I just found these lectures by investor Jim Rogers from when he taught at Columbia Business School. He talks on how investing works, how to find stocks, analysing companies to make gains in the stock market, types of company reports, supply & demand, and looking at company spreadsheets. The students pitch their ideas of stocks to invest and their decisions are questioned.

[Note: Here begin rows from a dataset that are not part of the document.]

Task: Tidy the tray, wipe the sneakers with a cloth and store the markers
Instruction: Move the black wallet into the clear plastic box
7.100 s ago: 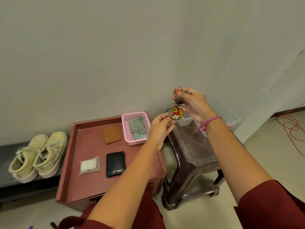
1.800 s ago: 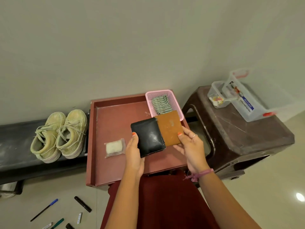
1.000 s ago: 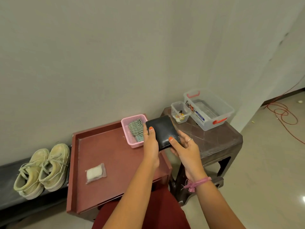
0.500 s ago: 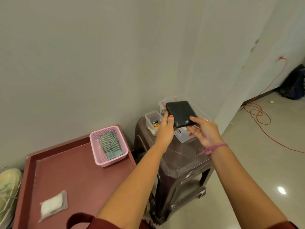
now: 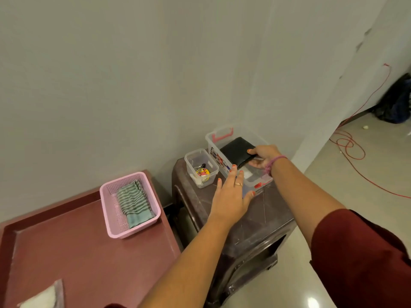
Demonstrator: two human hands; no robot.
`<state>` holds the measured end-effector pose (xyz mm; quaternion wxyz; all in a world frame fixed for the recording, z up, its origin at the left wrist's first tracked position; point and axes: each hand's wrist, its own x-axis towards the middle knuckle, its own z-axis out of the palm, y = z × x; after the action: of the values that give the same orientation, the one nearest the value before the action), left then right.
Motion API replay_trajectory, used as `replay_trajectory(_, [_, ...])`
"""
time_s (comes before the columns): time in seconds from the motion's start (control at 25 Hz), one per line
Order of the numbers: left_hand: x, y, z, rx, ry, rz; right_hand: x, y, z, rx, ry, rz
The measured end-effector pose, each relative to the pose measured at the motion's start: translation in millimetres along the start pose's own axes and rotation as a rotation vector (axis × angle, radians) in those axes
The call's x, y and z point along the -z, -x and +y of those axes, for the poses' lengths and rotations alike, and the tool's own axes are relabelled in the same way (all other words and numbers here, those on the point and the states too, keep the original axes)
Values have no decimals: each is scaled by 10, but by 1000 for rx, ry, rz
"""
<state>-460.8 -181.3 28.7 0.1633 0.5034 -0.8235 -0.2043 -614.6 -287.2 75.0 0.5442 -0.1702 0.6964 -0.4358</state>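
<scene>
My right hand (image 5: 263, 156) grips a black wallet (image 5: 236, 151) and holds it inside the clear storage bin with red latches (image 5: 219, 135) on the dark brown stool (image 5: 255, 221). My left hand (image 5: 231, 194) hovers open, fingers spread, just in front of that bin, touching or nearly touching its near wall. A small clear box (image 5: 201, 166) beside the bin holds a keychain (image 5: 202, 172). On the red tray (image 5: 73, 252) stands a pink basket (image 5: 106, 210) with a folded green striped cloth (image 5: 134, 201). The brown wallet is hidden.
A small clear packet with something white (image 5: 42, 298) lies at the tray's near left corner. A red cable (image 5: 353, 150) trails over the pale floor at right, and a dark bag (image 5: 398, 101) sits by the far wall. The wall runs close behind tray and stool.
Both hands carried the black wallet from above the tray to the bin on the stool. My left hand has let go and now hangs open; the right lowers the wallet into the bin.
</scene>
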Motion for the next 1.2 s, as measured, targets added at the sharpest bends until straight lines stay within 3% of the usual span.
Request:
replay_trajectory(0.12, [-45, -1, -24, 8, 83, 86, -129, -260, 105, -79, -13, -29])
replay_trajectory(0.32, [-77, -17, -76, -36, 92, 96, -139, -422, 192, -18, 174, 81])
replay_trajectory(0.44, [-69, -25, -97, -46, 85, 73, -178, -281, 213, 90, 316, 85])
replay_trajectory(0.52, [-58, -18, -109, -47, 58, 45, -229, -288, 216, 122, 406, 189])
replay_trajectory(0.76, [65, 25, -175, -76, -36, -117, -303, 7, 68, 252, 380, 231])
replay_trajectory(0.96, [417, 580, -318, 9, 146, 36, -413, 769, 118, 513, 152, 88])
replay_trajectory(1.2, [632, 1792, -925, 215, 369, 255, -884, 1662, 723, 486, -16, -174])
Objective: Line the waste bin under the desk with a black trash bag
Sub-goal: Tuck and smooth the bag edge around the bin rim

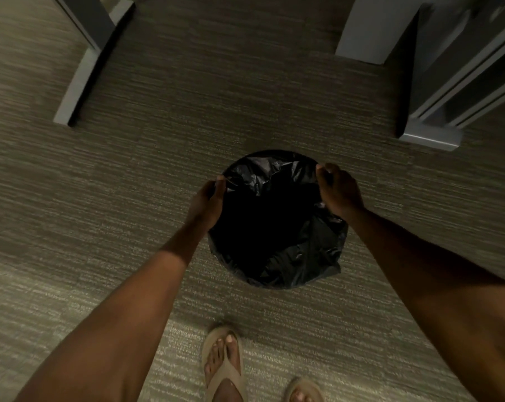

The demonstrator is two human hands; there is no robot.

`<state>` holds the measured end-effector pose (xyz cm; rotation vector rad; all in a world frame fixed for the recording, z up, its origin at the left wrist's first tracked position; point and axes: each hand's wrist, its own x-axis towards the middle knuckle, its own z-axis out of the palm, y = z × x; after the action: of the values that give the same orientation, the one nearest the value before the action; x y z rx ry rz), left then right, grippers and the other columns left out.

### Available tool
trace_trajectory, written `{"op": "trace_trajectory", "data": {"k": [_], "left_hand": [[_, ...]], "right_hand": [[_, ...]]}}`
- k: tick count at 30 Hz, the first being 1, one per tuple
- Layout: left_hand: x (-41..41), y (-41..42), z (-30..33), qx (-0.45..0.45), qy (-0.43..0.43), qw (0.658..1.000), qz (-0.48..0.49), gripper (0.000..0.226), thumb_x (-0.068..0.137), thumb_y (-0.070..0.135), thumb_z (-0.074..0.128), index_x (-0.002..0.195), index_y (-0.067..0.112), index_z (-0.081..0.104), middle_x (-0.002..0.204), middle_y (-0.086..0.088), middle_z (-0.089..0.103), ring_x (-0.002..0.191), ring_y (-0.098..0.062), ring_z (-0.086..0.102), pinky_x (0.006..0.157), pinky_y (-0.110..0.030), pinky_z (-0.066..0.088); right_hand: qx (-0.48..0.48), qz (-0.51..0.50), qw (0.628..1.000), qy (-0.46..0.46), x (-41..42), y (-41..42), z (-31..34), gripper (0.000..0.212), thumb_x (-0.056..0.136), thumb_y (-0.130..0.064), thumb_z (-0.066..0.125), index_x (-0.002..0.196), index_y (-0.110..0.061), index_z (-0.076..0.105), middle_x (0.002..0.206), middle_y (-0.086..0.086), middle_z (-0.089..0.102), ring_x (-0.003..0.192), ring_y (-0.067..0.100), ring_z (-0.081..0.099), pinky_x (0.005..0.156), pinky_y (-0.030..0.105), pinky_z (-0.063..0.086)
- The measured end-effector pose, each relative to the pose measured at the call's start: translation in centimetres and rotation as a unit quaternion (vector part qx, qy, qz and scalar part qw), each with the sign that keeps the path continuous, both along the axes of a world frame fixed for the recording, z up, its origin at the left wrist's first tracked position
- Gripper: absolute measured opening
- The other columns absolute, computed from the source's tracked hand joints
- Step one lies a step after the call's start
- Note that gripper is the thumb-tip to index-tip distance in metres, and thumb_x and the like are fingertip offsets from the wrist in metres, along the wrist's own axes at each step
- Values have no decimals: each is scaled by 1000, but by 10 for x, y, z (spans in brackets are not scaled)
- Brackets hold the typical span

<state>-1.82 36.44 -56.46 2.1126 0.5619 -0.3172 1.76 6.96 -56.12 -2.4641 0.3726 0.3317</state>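
Note:
A round waste bin (271,153) stands on the carpet in the middle of the view, seen from above. A black trash bag (300,256) lies inside it, its crinkled edge folded over the near and right rim. My left hand (206,203) pinches the bag's edge at the bin's left rim. My right hand (336,188) grips the bag's edge at the far right rim. The bin's own wall is almost wholly hidden by the bag.
Grey desk legs stand on the carpet: one long foot (80,79) at the upper left, a wider panel and foot (431,137) at the upper right. My sandalled feet (223,364) are just below the bin. Carpet surrounds the bin.

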Motion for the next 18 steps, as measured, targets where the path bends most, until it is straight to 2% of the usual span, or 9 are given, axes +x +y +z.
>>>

Here is an extraction from Rogers recent book ‘Street Smarts’:
I am going to teach this course as if you were working for me. I am the head of research, the head of investments, at a fund, and you are going to be my analysts. I am going to give you companies to analyze, and I will teach you how to do it.” I told them how I went about analyzing companies. I gave them spreadsheets. I had the chairmen of a couple of large corporations come in, and in each case, I would sit and question the chairman as though I were a portfolio manager, an analyst, visiting him at his office, asking all the same questions I would ask if I were trying to figure out whether to invest in his company. Then I would throw it open to the students to ask questions. The assignment, after that, was to write a page, a single page—I would not accept anything longer, and I would not accept it if it were late—on what the student would do relative to that company’s stock: buy it, sell it, sell it short, or do nothing. After a few weeks of this, I had each student choose an industry to analyze—his or her choice, as long as I approved it. Say you were a student in my class and chose to be an airline analyst. We would have a dialogue in front of everybody else in the class, in which you would tell me what you thought. You would tell me how I could best make money in that industry, whether I should buy Delta, short Southwest, whatever your research told you. Everybody, I think, had three rounds. And that is the way the class worked.